結婚したくない二人の話~完璧イケオジエリートは、実は独占欲強めなケダモノでした~

 桂先生は、美人過ぎて、やっぱり今日も目立っていた。この空間が彼女のために用意されたかのようだ。
 しばらく見とれていたら、私に気づいた彼女が笑って手を振り立ち上がる。まるで待ち合わせしていた友人を見つけたかのような、屈託のない笑顔だった。その自然さに戸惑った。
 私は覚悟してここに来たのに、彼女にとっては取るに足らないことなのかな。

 約束の時間よりも前だったが、会計を済ませてこちらへ来ると、彼女が言った。

「もう着いてたのなら、声かけてくれてよかったのに。上のステーキハウスを予約してるから。肉食べよ」

 あまりに唐突で、返事に困った。ランチタイムならいいと言われたが、一緒にランチするなんて予想外だった。しかも彼女が全額払うと言う。

「え……食べませんよ」
「そう? いいよ、別に。
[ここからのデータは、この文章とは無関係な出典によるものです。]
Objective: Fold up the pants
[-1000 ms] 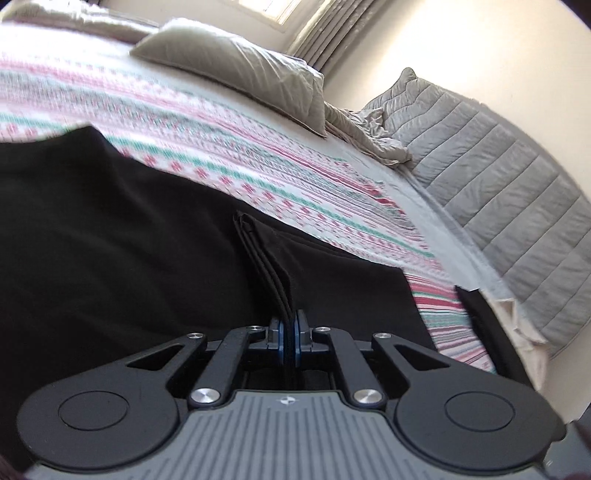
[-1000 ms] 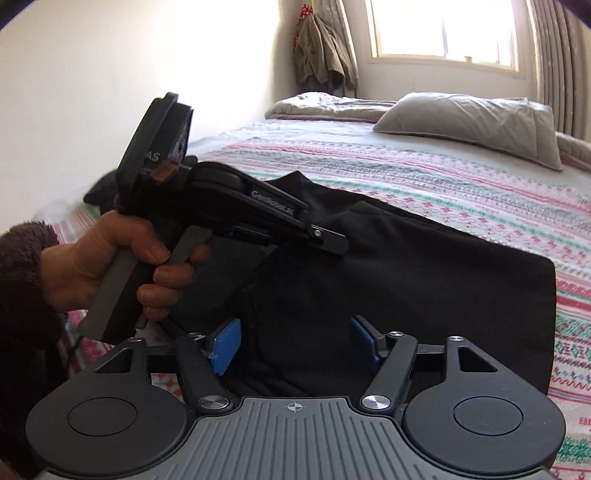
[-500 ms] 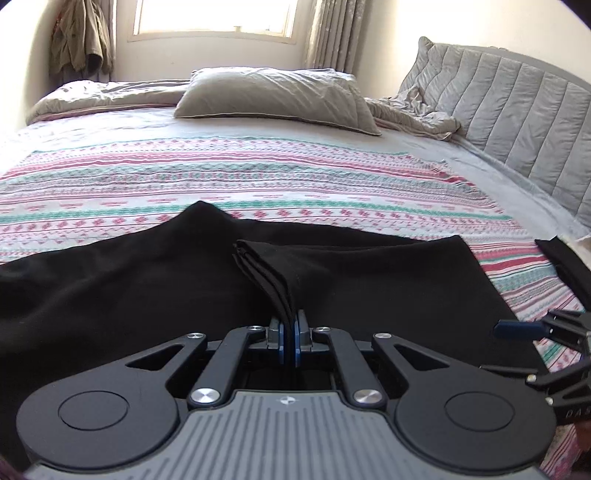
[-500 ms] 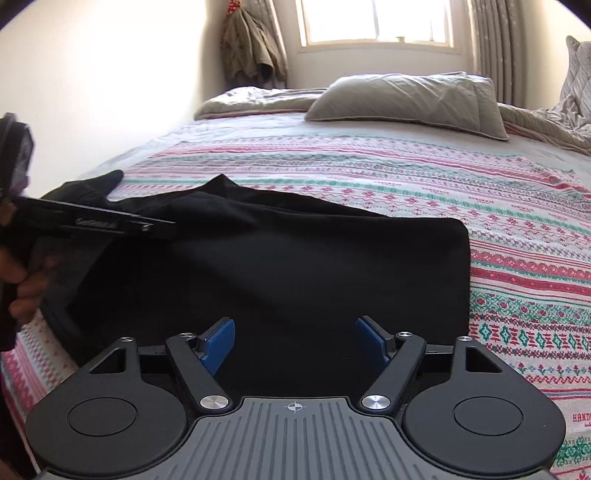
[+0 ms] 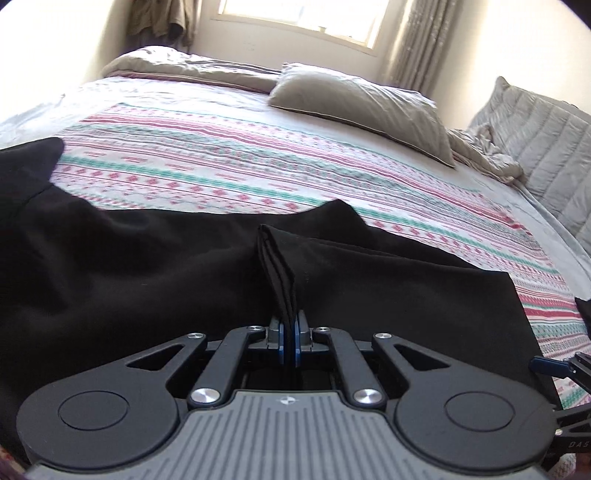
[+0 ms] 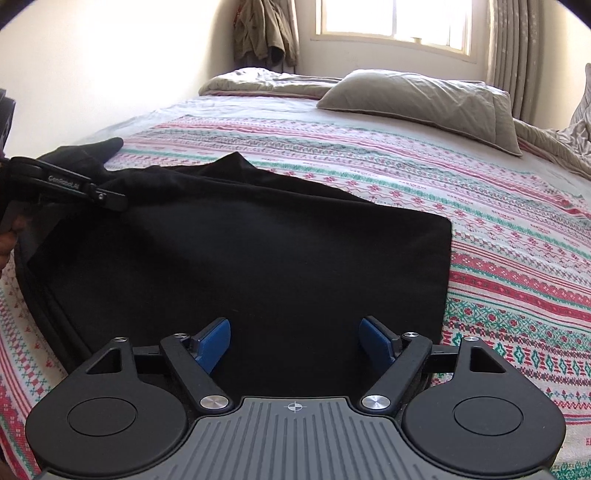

ビュッフェだから好きにして」

 席に案内されたあと、好きにしてと言ったくせに「お料理取りに行こう」と連れて行かれて、「貧血予防なら、これとかこれ」と、取ろうとした料理に横から口を出してきた。

「桂先生って、わりと変な人ですよね」
「そうかな? ところで『先生』はやめにしない? 雅姫でいいよ」

 そう言って笑う彼女には、揺るぎない自信と余裕があった。私は振り回されてばかりだ。
 結局、自分の好きなものを少量取ってきたが、食事はさすがに美味しかった。桂先生――雅姫さんは、私のことなんか歯牙にも掛けない様子で、元気よくもりもり食べている。生命力が強い。